Al poco tiempo de decaer la candidatura el local en San Nicolás cerró sus puertas y el mural de las caras, situado justo enfrente del taller, desapareció unos años después. El proyecto de rehabilitación incluía una zona con aparcamientos y miradores escalonados en San Roque con miradores -propuesta que el Ayuntamiento ha rescatado ahora-, recuperar las baterías de San Juan como una zona de ocio y esparcimiento -en el último año Urbanismo ha dado los primeros pasos en la recuperación de este lugar histórico-, y la creación de un cine al aire libre en un solar en lo alto de San Nicolás. Este último espacio degradado mantiene el uso cultural en el Plan General de Ordenación (PGO); en el verano de 2017 la iniciativa Arquitecturas Colectivas pintó allí un mural con el lema Cultura en/es lucha.

Parque de Las Creaciones

Si los Riscos fueron un eje fundamental en la candidatura, de hecho el logo se inspiró en la silueta de estos barrios, el nacimiento de nuevos espacios culturales no se quedó atrás. En este caso el buque insignia fue el parque de Las Creaciones, un espacio de 180.000 metros cuadrados con instalaciones dedicadas a la innovación cultural. El proyecto aprovechaba el antiguo cuartel Manuel Lois, en el barranco de Tamaraceite, abandonado por aquel entonces. Los trabajos de restauración comenzaron, pero al decaer la candidatura las ayudas de Europa no llegaron y los recortes presupuestarios de la crisis hicieron el resto. Aún así, tras la rehabilitación parcial el edificio ha sido lugar de ensayo de las murgas y grupos del Carnaval; además allí se construyeron parte de los decorados de la película Palmeras en la nieve, entre otros usos.

Nardy Barrios, entonces concejala en el Consistorio, recuerda que este proyecto fue «mucho más ambicioso», pues incluía la utilización de los viejos túneles de munición del Manuel Lois, «que tienen una acústica buenísima». Además, apuntó que la idea era conjugar el parque con el plan que el arquitecto José Miguel Alonso Fernández-Aceytuno tenía para la recuperación medioambiental del barranco de Tamaraceite.

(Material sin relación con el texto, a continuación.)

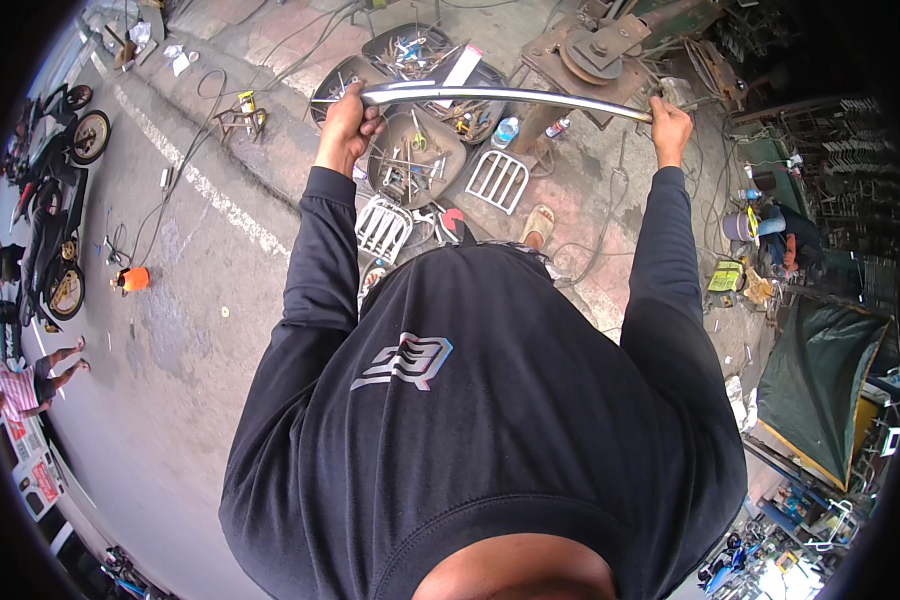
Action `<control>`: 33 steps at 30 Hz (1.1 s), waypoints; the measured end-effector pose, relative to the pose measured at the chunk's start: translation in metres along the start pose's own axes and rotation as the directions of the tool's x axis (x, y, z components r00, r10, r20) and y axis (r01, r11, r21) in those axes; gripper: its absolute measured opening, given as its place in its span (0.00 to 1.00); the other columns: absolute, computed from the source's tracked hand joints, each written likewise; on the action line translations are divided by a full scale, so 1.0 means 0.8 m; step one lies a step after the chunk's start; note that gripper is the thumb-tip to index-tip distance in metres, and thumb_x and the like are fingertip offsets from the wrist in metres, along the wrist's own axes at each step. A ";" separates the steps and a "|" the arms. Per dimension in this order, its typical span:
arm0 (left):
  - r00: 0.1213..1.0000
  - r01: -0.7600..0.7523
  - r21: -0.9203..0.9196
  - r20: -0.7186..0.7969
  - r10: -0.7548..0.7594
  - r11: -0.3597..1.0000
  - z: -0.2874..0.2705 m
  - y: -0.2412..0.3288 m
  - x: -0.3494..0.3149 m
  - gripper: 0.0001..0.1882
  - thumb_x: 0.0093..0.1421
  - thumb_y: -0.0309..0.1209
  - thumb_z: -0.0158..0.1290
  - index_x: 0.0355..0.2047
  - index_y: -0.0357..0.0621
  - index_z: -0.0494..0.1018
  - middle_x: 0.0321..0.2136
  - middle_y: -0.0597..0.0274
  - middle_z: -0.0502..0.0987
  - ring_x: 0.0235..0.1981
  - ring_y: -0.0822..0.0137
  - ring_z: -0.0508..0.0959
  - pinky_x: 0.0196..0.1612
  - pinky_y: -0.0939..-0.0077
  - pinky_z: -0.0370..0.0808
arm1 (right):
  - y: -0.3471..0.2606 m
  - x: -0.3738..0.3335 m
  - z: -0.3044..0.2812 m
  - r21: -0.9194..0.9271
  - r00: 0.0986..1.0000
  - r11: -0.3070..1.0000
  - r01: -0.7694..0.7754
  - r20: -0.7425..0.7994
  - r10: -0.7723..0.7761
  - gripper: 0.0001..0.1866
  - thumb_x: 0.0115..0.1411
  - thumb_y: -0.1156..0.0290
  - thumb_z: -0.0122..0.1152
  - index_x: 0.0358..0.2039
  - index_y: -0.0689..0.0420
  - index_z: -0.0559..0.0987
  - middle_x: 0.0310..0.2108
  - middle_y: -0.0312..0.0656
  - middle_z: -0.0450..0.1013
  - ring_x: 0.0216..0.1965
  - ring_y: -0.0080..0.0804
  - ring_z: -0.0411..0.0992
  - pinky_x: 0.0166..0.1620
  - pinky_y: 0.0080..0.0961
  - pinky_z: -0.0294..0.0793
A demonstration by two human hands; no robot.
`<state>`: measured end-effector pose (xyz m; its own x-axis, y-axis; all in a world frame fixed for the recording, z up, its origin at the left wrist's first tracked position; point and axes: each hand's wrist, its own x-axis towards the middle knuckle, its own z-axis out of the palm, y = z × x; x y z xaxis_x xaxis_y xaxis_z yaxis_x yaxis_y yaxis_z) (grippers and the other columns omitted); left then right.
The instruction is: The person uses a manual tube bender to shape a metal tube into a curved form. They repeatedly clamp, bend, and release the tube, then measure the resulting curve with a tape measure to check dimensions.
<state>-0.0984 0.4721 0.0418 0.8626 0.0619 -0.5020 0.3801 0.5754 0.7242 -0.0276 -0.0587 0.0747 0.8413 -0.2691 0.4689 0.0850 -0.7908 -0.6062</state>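
Note:
A long shiny metal tube [530, 95] stretches across in front of me, held up at both ends; it looks gently curved, though the lens bends lines too. My left hand [347, 128] is closed around its left end, where a second thin strip or rod seems to run alongside. At the right end my right hand [670, 130] grips the tube with its fingers wrapped over it. Below the tube lie trays of tools [415, 160] and a white metal rack [497, 182]. Another white rack [383, 228] rests near my left forearm.
A rusty bending rig with a round wheel [592, 55] stands ahead right. Cables run over the ground. Parked motorcycles [60, 200] and an orange container [130, 279] are left; a person [790, 228] sits at right near a green tarp [820, 385]. A water bottle [505, 133] stands ahead.

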 end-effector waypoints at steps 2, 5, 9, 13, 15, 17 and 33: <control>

«La inversión que se podía haber hecho nos habría dejado infraestructuras para la posteridad», precisa Cambreleng. Y es que la idea era, además, recuperar los castillos de La Luz, Mata y San Francisco. Salvo este último, los otros dos pudieron abrir sus puertas en la legislatura de Juan José Cardona, «fueron años difíciles pero casi de milagro pudimos hacerlo», resalta Isabel García Bolta, entonces concejala de Cultura y quien ve ahora la nueva candidatura como «una gran oportunidad». También en esa misma etapa acabaron los trabajos de reutilización y conversión del viejo Estadio Insular.

Huella también dejaron los dos vídeos promocionales que creó el director de cine Damián Perea para la candidatura. El primero, Una luz en el océano, futurista para crear impacto; y el segundo, titulado Los sueños se hacen realidad, para generar «emociones» con una banda sonara y una narración épicas, con un rodaje basado en un time lapse, una técnica novedosa por aquel entonces. Incluso, una de las miembros del jurado que evaluó la candidatura llegó a solicitar una copia. Ahora toca ver qué ocurre en el «viaje» que queda hasta 2031, en el que Las Palmas de Gran Canaria se enfrenta, por el momento, a Granada, Jerez de la Frontera y Burgos. ¿La decisión del jurado? Previsiblemente en 2025.